Work Samples

Farrell & Putney Transition To UMass

February 23, 2010

By David Driver
For the News & Messenger
Used with permission

WASHINGTON - Woodbridge High graduate Raphiael Putney leaned against a wall at the Smith Center while talking to a teammate following Wednesday's game at George Washington University in Atlantic 10 conference play.

His team, the University of Massachusetts, had just lost in the closing seconds and for the 26th time in as many games this season the freshman forward had not seen action for the Minutemen. Putney most likely will be a redshirt this season and have four years of eligibility remaining.

"It has been tough but I will get through it. It will turn into a good thing," he said. "It will help us out next year."

So what is it like to watch a game on the bench after playing four years of high school ball?

"It is totally different when you sit on the bench," said Putney, who played for coach Chad Anderson at Woodbridge High. "I didn't sit when I was in high school. It is pretty hard. Now I am coming to college and sitting. I can see a lot of things and learn from it. I can watch my team and see what it is going on."

This is not the first time the 6-foot-8 Putney has been on the sidelines. He began playing organized basketball as a seventh-grader at Woodbridge Middle School. But he did not make the team as an eighth-grader, according to his father Richard, who attended the game at GW on Wednesday. Putney then played on the freshman team at Woodbridge and was on varsity for his last three years of high school.

Putney said he is totally healthy and a redshirt season will allow him to get stronger. He said he lifts weights twice a week and practices regularly with the team.

"Raphiael Putney is exactly the type of player we are looking to recruit at UMass," head coach Derek Kellogg said prior to this season. "He is a little thin, but we anticipate he will be able to add weight. He is a very versatile player who can play multiple positions. He has the length and size and athleticism to be a great perimeter and post-up defender."

Now he is one of two Woodbridge residents for UMass, which fell to GW 66-60. The other local freshman is Javorn Farrell, who played two years of high school ball at Bishop Ireton in Alexandria and then as a junior and senior at Riverdale Baptist in Largo, Md.

"It is good to have someone from the same area if you are homesick from time to time," said Farrell, who committed to UMass before Putney. Before this season the two had never played on the same team at any level.

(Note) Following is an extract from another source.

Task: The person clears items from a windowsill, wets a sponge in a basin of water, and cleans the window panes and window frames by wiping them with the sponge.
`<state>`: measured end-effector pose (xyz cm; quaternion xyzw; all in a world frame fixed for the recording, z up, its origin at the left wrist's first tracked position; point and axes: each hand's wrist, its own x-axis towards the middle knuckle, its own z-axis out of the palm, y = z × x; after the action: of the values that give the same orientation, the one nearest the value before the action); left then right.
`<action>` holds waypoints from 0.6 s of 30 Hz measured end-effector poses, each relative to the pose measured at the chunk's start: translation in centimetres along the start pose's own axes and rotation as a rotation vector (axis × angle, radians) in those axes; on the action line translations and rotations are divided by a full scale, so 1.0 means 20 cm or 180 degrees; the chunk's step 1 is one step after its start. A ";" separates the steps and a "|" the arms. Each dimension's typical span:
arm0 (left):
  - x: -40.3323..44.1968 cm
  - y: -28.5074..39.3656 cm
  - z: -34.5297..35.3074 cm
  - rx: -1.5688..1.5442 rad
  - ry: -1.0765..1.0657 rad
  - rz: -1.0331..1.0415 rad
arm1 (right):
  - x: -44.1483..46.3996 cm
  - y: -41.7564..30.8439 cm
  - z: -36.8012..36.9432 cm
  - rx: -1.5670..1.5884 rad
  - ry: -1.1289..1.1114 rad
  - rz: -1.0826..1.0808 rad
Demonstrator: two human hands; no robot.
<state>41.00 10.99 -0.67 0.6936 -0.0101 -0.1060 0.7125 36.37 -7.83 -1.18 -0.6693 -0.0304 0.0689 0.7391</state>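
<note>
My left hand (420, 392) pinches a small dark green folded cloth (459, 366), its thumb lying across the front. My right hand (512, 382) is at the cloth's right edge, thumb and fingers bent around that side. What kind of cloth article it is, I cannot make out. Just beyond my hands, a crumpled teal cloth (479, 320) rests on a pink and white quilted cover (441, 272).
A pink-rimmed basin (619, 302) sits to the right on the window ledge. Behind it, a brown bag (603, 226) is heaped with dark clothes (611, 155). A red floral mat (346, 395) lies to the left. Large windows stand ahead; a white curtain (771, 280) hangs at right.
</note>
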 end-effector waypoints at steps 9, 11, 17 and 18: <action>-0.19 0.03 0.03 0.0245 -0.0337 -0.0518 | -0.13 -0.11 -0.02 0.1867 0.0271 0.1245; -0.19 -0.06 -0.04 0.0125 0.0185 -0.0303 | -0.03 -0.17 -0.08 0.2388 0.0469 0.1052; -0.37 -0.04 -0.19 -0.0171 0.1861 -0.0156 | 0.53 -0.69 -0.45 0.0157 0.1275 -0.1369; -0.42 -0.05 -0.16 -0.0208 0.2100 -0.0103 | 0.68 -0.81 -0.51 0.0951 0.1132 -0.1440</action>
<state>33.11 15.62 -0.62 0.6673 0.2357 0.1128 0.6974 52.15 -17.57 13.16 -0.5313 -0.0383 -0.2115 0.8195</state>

Farrell's mother, Ingrid, brother, sister, cousins and aunts were among about 20 family and friends who attended the game at GW. The 6-5 guard/forward made his eighth start (he has played in 24 of 26 games) against the Colonials, who had lost the previous three games to UMass.

But the night did not go well for Farrell, who missed both shots from the field and had two turnovers in seven minutes of play. He was ejected for fighting with 17:45 left in the game when referees watched a replay of Farrell grabbing a defensive rebound away from Damian Hollis of GW. It was determined that Farrell had thrown a punch, though he said it was not intentional.

"On that play Hollis grabbed me and pushed me and kind of slapped me. We were kind of tied up for the ball," Farrell said after the game. "I was trying to push him out of the way but they said it was a punch. I just tried to get him off me."

Due to the ejection Farrell sat out the home game Feb. 21 against Saint Louis.

UMass senior Ricky Harris, a Baltimore product who is averaging nearly 19 points per game, said the ejection of Farrell hurt the Minutemen down the stretch.

"Losing him was a big factor for us. It changed the momentum of the game," said Harris, who was held to 10 points after scoring at least 25 in the previous four games.

In his first 23 games as a freshman Farrell averaged 15.9 minutes, 4.2 points and 3.6 rebounds per game and shot 38 percent from the field with 35 assists, 22 turnovers and 18 steals.

"Not only is he an unbelievable student and a great kid, he is going to be a great asset to our basketball program," Kellogg said before the season began. "He's a tough, physical hard-nosed player and will be physically ready to come in and help us right away."

Farrell and Putney are two of five freshmen for young UMass (10-17 overall, 4-9 in conference), which is trying to gain a bid to the conference tourney that begins next month.

The short-term future may not be as promising as the big picture for the Minutemen. "I think it is not going as well as we expected it to go (this year). But things are going in the right direction," Farrell said.

Farrell added he plans to take a summer course at UMass but hopes to be home in Woodbridge for several weeks after the spring semester is over.

"I have to rest some because my hip has been bothering me all season," he added.